Since then, the industry, and Kolkata, has been in a slow decline. The government nationalized many of the mills in the 1970s and the industry was crippled by strikes that still plague the 60 or so mills that operate today. The government later handed most mills back to the private sector. But New Delhi continues to play a large role in the industry, setting prices and buying almost the entire output of the nation’s jute producers.
Arti Kanwar, deputy jute commissioner, a Kolkata-based Indian bureaucrat whose office buys jute sacking from producers, said the government for years has supported the industry by procuring at above market prices.
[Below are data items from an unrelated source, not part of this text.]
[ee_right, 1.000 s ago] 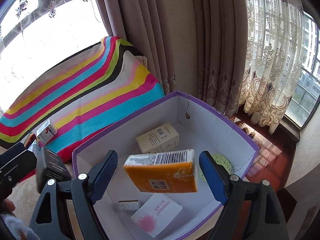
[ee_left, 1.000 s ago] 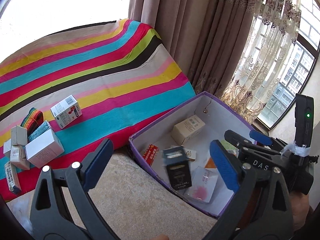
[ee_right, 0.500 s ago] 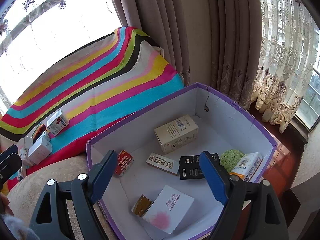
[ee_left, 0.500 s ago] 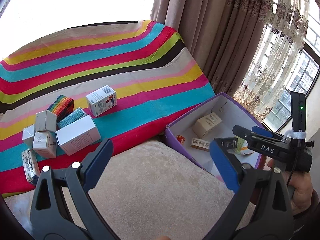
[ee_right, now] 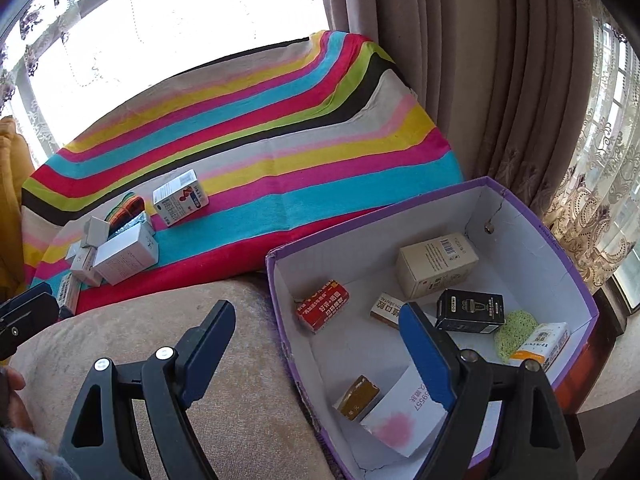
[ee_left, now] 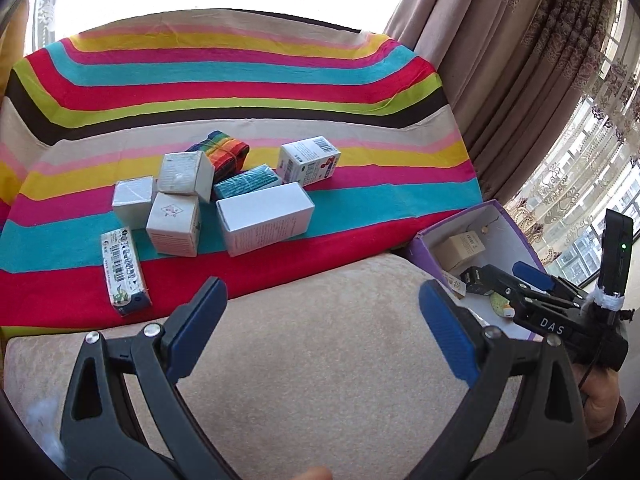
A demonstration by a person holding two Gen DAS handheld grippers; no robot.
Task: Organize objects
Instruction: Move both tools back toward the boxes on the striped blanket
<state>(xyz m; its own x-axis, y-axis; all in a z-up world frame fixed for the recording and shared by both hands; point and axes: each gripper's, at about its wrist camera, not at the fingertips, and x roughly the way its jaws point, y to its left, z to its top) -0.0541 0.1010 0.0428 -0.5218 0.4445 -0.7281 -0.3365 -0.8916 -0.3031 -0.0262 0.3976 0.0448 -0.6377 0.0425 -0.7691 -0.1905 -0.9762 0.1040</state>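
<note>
Fingers spread and empty on both the left gripper [ee_left: 322,326] and the right gripper [ee_right: 316,350], the left faces the carton cluster [ee_left: 264,218] on the striped cloth [ee_left: 240,76], presumably its next pick for the purple box [ee_right: 432,356] at right.

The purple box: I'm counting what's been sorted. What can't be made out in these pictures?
- Left wrist view: purple box mostly hidden behind the cushion and the right gripper.
- Right wrist view: white packet partly covered by the gripper's finger; box's near corner cut off.
- Box labels: too small.
</note>
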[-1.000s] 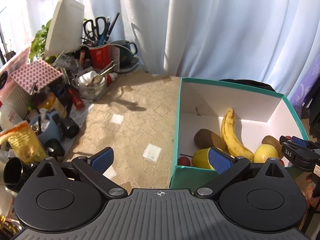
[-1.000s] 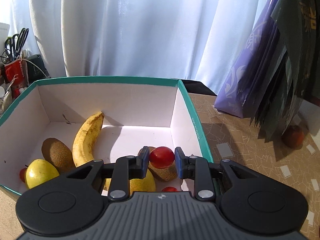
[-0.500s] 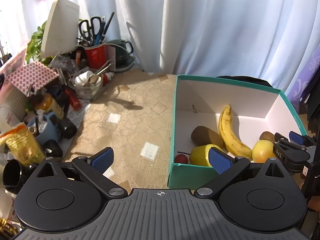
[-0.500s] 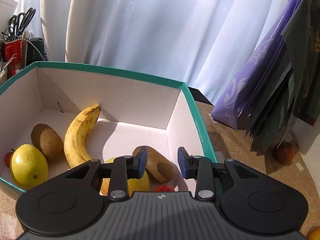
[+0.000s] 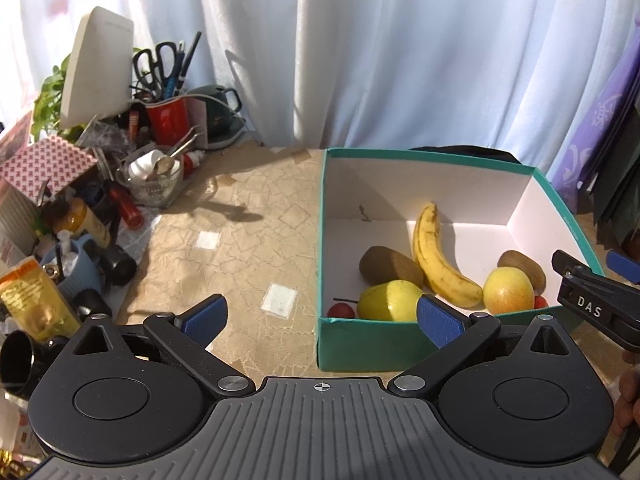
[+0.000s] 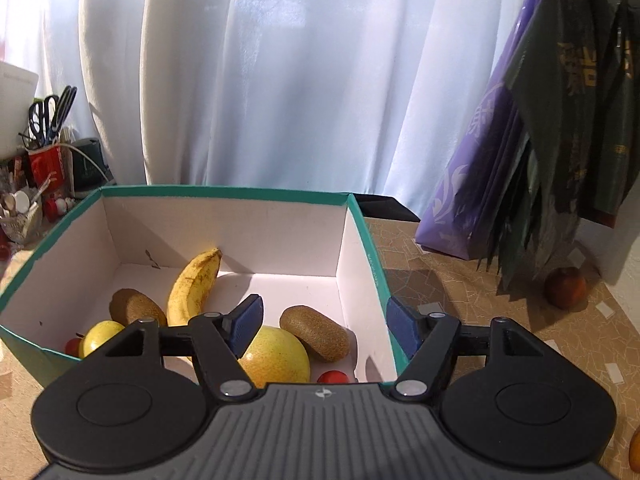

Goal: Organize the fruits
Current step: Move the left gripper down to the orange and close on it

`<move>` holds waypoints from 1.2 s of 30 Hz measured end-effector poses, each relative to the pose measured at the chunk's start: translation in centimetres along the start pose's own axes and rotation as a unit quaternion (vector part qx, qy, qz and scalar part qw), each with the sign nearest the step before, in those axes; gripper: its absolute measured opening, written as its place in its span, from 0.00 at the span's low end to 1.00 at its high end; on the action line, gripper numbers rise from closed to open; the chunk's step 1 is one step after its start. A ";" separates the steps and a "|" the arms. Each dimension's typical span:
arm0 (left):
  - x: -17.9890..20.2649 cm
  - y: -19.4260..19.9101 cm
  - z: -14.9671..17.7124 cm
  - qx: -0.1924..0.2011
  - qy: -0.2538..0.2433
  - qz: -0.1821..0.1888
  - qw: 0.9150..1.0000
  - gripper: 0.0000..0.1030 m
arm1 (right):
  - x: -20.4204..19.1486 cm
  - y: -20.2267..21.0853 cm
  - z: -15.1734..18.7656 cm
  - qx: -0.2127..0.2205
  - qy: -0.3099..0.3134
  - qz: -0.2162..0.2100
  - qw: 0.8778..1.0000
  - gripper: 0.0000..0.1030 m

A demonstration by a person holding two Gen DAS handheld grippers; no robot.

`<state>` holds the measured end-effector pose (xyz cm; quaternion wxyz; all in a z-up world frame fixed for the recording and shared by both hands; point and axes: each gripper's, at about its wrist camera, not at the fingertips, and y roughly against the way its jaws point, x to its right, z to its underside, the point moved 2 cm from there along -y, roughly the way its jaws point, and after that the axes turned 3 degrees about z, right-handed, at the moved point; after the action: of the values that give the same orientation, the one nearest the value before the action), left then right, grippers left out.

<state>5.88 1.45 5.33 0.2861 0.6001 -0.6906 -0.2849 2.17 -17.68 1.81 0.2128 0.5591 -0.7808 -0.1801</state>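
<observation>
A teal box with white inner walls holds a banana, two kiwis, a yellow pear, a yellow-red apple and small red tomatoes. My left gripper is open and empty, before the box's near left corner. My right gripper is open and empty, above the box's near right corner; it also shows at the right edge of the left wrist view. A reddish fruit lies on the table right of the box.
Clutter fills the table's left side: a red cup of scissors and pens, a glass bowl, a dark kettle, bottles and a blue mug. Purple and dark bags hang right. An orange fruit peeks at the right edge.
My right gripper let go of a red tomato into the box, opened wide and drew back and up. My left gripper drew back slightly, still open.
</observation>
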 end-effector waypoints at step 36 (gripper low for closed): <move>9.3 -7.4 8.1 -0.177 -0.100 0.112 0.973 0.78 | 4.8 10.6 7.6 -0.058 -0.090 0.018 0.994 0.85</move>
<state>3.75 -8.25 -5.04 0.3472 0.4277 -0.7170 -0.4270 -11.70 -18.60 1.53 0.1769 0.5135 -0.7947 -0.2711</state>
But this year, she said, market prices rose above what the government pays due to large harvests. Some jute producers have reneged on contracts to sell to the government, exacerbating shortages, Ms. Kanwar added.
In Madhya Pradesh, attention is already turning to the rice harvest, due in October. Paras Jain, the state’s food minister, said he was going to ask the government to procure jute bags ahead of time to avoid problems.
“We want the supply of bags in advance so we don’t fall short,” he said.
A version of this article appeared June 23, 2012, on page A7 in the U.S. edition of The Wall Street Journal, with the headline: Indian Fiber Weaves a Crisis.